I confessed that last week I sent Dr. Strangelove back to the
‘Flix, unwatched, after it had gathered dust on top of my TV for three
months. Within that three-month period, I managed to make time for
Herbie: Fully Loaded, High School Musicals 1 and 2, the
seminal Charlie Sheen rom-com Good Advice (heard of it? LIAR),
many reruns of Law & Order in which I already knew that the
piano teacher or the venture capitalist or the Martha Plimpton dun it,
and a marathon of Escape to Chimp Eden. Another
friend—a friend who studies film theory, even—recently told
me that she did the exact same thing with Seven Samurai. Sent it
back after a few months. Ordered that weird live-action Peter
Pan
instead.

A couple of days ago, Chinatown arrived in the mail. It sat
on top of my dusty TV while I drove toward The Ruins.

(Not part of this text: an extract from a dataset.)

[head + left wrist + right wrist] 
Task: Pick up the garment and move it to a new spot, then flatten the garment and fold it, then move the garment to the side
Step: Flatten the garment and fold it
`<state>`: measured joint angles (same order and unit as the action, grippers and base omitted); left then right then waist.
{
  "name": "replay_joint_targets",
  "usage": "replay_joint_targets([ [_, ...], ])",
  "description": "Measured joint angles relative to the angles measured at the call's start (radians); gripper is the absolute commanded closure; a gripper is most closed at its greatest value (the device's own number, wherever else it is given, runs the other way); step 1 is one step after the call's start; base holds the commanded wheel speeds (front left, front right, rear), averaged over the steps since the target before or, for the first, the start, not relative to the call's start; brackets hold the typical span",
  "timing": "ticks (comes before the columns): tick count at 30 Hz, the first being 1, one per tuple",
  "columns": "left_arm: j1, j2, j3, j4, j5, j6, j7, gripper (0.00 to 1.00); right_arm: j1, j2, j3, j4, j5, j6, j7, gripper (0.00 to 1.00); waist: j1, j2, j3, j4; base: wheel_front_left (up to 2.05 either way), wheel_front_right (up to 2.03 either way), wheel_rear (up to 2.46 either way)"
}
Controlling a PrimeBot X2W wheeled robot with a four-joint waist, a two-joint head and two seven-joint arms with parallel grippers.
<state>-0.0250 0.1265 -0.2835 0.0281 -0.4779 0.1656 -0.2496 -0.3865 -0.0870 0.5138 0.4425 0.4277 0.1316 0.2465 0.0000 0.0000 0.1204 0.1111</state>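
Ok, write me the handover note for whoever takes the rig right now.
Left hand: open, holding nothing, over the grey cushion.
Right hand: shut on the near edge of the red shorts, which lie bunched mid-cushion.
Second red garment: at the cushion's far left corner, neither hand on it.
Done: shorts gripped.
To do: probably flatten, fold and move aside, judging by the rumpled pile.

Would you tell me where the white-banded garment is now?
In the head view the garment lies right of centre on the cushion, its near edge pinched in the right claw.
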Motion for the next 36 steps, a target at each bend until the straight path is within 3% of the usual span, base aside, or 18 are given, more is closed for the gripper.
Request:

Is it possible to spoil something that is already rotten? Can the
secrets of a moldy turd really be termed “spoilers?” Because The
Ruins
is already the stinkiest stink-stank that ever stonked, and I
want to tell you everything about it. Some stupid bitches and their
boyfriends go to Mexico to bitch around, bitchily. They wind up at this
ancient Mayan ruin, where a village of dirt-covered jungle people who
don’t speak English OR SPANISH yell at them in jungle-ese and herd them
up to the top of the pyramid and won’t let them come down.
(Attention, white people: Do not go to Mexico! Mexicans are
scary and will shoot you with arrows!)

So it turns out that an EVIL MEXICAN PLANT VINE grows on the ruins
and eats turistas for its almuerzo! The jungle people
guard the ruins and salt the soil so that the evil vine doesn’t escape
and eat the entire earth. (Okay, but guess what, Guillermo del Jungle?
The vine doesn’t care about the salty soil! It’s a VINE! That is the
entire point of a vine.
Also, I know you’re a two-dimensional
racist caricature, but if you’re so worried about keeping people off
the ruins, couldn’t you think about LEARNING SPANISH and then maybe PUT
UP A SIGN!?) Oh, and also the plant can fucking TALK.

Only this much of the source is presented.